The training accuracy of the location’s target model is 1 and its test accuracy is 0.66.Precision is between 0.6 and 0.8, with an almost constant recall of 1.
The attacks against the google trained models for location data sets shows that the paper’s attacks are robust even if the attacker’s assumptions about the distribution of the target model’s training data are not very accurate.

For the majority of the target model’s classes, the paper’s attack achieves high precision. This demonstrates that a membership inference attack can be trained with only black-box access to the target model, without any prior knowledge about the distribution of the target model’s training data if the attacker can efficiently generate inputs that are classified by the target model with high confidence.

# Factors and Defenses

# Factors for Success of membership inference

Based on the evaluation, this paper bring forward two factors for a success membership inference attack:

generalizability of the target model

diversity of its training data

If the model overfits and does not generalize well to inputs beyond its training data, or if the training data is not representative, the model leaks information about its training inputs.

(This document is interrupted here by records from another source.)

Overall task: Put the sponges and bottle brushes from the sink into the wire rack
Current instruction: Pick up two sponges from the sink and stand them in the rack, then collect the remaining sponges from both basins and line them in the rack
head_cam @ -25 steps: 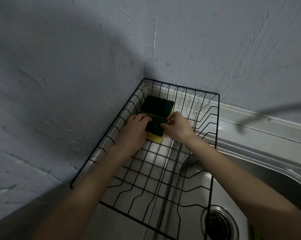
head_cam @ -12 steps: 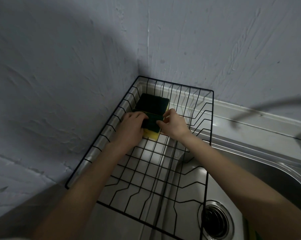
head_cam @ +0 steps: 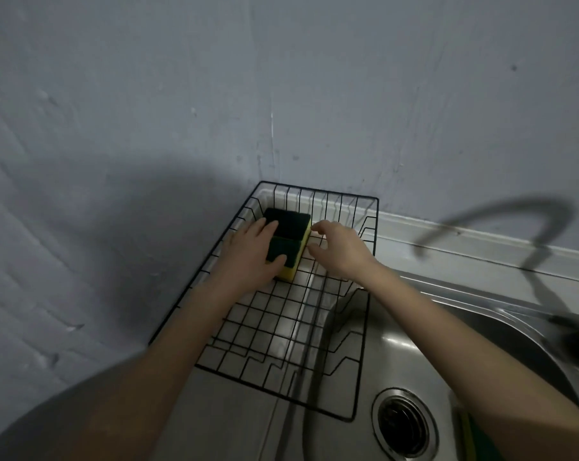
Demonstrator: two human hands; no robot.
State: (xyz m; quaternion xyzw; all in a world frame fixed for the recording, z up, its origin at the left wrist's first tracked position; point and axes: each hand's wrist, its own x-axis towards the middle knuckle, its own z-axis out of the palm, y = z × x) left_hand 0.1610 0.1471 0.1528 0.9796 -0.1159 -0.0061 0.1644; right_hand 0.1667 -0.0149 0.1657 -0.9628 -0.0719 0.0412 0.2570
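Note:
A black wire rack [head_cam: 275, 327] sits in the wall corner, left of the sink [head_cam: 501, 314]. Two green-topped yellow sponges lie side by side in its far left corner, the far sponge [head_cam: 293, 222] and the near sponge [head_cam: 286, 252]. My left hand [head_cam: 248, 257] is against their left side, thumb on top of the near sponge. My right hand [head_cam: 341, 249] hovers just right of them, fingers apart and empty. Another green and yellow sponge [head_cam: 466, 427] lies in the sink, mostly hidden by my right arm. A dark blurred object [head_cam: 577, 341], maybe a brush, is at the sink's right.
The sink's drain [head_cam: 403, 424] lies close to the rack's near right corner. Grey walls stand right behind and to the left of the rack. A tap's shadow falls on the back wall at the right.
My right hand has let go of the near sponge and opened just to its right. The left hand stays on the sponge. The view has tilted up, so the rack sits lower in the frame.

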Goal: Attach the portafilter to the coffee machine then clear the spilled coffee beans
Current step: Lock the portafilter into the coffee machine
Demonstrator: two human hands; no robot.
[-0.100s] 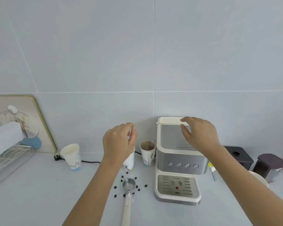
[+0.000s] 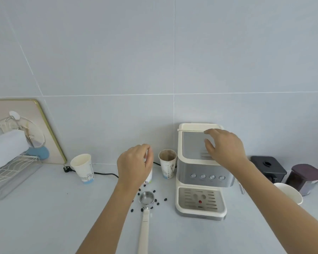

This paper also point out that overfitting is not the only reason why our inference attacks work. Different machine learning models, due to their different structures, “remember” different amounts of information about their training datasets. This leads to different amounts of information leakage even if the models are overfitted to the same degree

# Mitigation strategies

This paper indicates some strategies of mintigate the membership interface of the models:

  1. Restrict the prediction vector to top k classes.
  2. Coarsen(变粗糙) precision of the prediction vector.
  3. Increase entropy of the prediction vector.
  4. Use regularization.

However, in this paper, they make evaluation about these mitigation strategies, and find that their attack method is still robust against these mitigation strategies

# Conclusion

This paper have designed, implemented, and evaluated the first membership inference attack against machine learning models, notably black-box models trained in the commerical deep learning APIs.

This paper’s key technical innovation is the shadow training tech- nique that trains an attack model to distinguish the target model’s outputs on members versus non-members of its train- ing dataset.

Membership in hospital-stay and other health-care datasets is sensitive from the privacy perspective. Therefore, this method may have substantial practical privacy implications.